_Data items_
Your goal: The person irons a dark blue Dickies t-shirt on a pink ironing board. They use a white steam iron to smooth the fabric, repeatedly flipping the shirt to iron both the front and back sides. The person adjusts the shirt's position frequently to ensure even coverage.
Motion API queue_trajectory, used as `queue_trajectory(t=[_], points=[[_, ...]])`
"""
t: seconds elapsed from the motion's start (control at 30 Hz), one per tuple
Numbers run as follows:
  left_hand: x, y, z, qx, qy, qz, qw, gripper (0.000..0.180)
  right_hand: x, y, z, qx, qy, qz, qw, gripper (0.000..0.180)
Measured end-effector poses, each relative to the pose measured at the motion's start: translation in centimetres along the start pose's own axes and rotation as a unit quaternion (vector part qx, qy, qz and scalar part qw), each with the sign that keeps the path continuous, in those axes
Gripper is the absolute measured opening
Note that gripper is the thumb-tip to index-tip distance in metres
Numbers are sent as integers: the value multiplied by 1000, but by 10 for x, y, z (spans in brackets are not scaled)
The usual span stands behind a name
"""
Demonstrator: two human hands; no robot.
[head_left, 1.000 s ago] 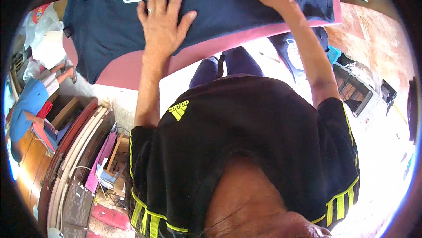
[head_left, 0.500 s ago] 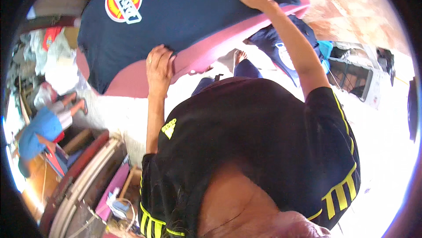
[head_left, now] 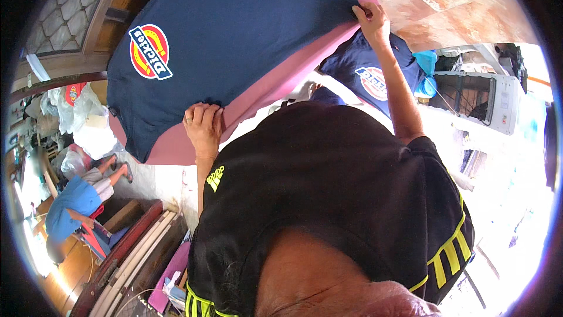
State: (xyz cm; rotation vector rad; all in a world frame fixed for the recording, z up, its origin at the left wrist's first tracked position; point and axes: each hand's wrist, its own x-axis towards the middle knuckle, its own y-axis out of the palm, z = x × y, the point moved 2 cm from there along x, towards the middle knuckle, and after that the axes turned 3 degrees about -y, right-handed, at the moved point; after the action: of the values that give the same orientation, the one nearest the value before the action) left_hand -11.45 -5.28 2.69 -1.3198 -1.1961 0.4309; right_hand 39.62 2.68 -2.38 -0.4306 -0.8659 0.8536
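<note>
Grip, left: the left hand (head_left: 203, 123) has its fingers curled closed on the near edge of the navy shirt (head_left: 246, 41).
Grip, right: the right hand (head_left: 373, 24) pinches that edge near its right end.
Navy shirt: spread over the pink cloth (head_left: 261, 97), round print (head_left: 149, 51) facing up.
Progress: spreading looks mostly done; the near edge, in both hands, seems not yet settled.
Count: two hands, one pink cloth, two shirts, the second shirt (head_left: 346, 59) at right; one other person (head_left: 73, 203), left.

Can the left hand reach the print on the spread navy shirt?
Likely yes: the left hand is at the near edge of the navy shirt, and nothing lies between it and the print.
</note>
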Motion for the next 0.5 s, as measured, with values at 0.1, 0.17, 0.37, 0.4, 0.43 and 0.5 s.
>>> queue_trajectory(t=[0.1,0.17,0.37,0.4,0.43,0.5], points=[[0,2,-1,38,-47,20,998,8,8,-2,7,82,47,-7,995,26],[1,4,4,-26,-77,27,996,5,14,-5,6,135,125,15,983,28],[18,-3,11,-172,-168,7,971,9,33,-2,-31,111,63,84,988,28],[17,-3,13,-174,-184,8,967,10,37,3,-23,113,19,77,990,27],[16,-1,15,-176,-200,9,964,11,36,2,-19,89,46,85,991,26],[17,1,16,-182,-229,3,956,13,43,4,-17,102,48,106,988,25]])
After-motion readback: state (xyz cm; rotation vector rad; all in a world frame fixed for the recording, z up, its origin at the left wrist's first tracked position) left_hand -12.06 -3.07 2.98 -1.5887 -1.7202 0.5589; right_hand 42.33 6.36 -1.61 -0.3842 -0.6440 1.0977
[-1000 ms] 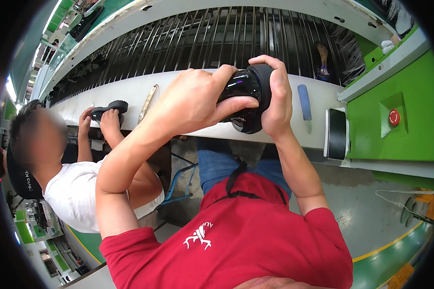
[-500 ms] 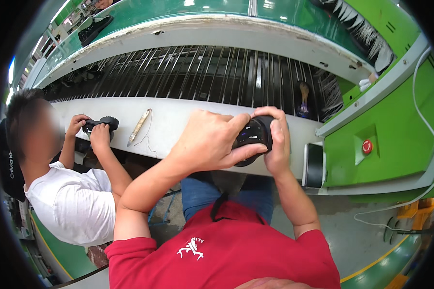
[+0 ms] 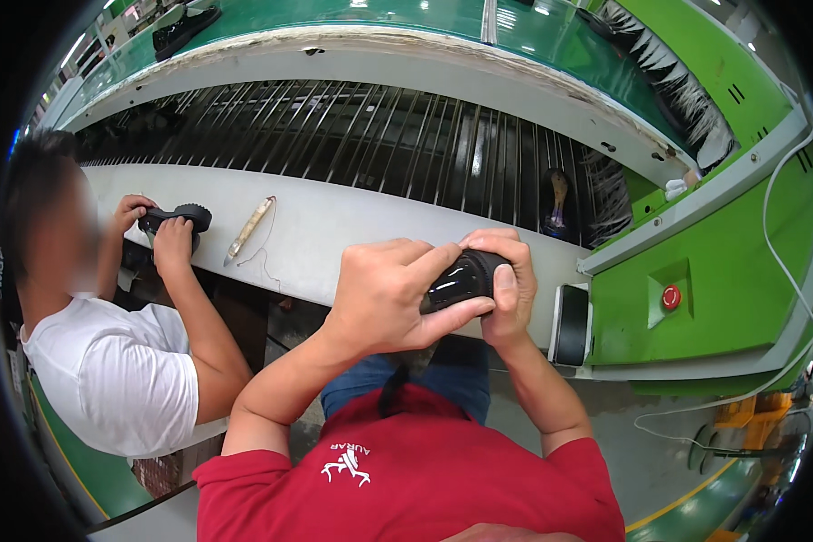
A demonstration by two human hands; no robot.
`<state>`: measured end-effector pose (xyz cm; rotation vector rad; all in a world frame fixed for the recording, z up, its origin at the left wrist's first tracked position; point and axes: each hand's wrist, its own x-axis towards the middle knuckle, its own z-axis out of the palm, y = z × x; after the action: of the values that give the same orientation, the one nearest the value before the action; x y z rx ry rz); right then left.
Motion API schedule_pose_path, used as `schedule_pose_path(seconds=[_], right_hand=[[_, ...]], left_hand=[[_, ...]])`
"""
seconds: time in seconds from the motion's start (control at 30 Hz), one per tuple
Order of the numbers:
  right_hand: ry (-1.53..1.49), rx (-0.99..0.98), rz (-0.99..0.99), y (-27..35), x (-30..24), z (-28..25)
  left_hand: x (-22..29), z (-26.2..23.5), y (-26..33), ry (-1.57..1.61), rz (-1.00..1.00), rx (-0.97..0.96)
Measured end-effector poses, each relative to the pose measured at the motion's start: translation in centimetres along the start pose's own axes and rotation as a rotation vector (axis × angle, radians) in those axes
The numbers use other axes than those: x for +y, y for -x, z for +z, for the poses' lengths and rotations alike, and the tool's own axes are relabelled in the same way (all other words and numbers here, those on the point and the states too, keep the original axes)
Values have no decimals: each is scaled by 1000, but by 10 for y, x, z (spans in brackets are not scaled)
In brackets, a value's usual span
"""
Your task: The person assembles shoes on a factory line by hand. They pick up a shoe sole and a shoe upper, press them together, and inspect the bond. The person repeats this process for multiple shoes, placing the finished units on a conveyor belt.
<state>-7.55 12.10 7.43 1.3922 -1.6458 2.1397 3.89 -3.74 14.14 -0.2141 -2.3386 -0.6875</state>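
Snugly held, glossy black shoe (image 3: 457, 284), between left fingers (image 3: 434, 264), right fingers (image 3: 499, 244)

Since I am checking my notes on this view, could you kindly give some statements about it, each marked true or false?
1. The left hand and right hand hold a glossy black shoe. True.
2. The co-worker's shirt is black. False: that shirt is white.
3. A red button is on the green machine. True.
4. The slim pale tool lies right of both hands. False: the slim pale tool lies to their left, on the white counter.
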Motion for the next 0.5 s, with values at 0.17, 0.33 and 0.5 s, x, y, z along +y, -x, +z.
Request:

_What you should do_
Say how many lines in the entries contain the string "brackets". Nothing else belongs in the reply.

_Problem solution_
3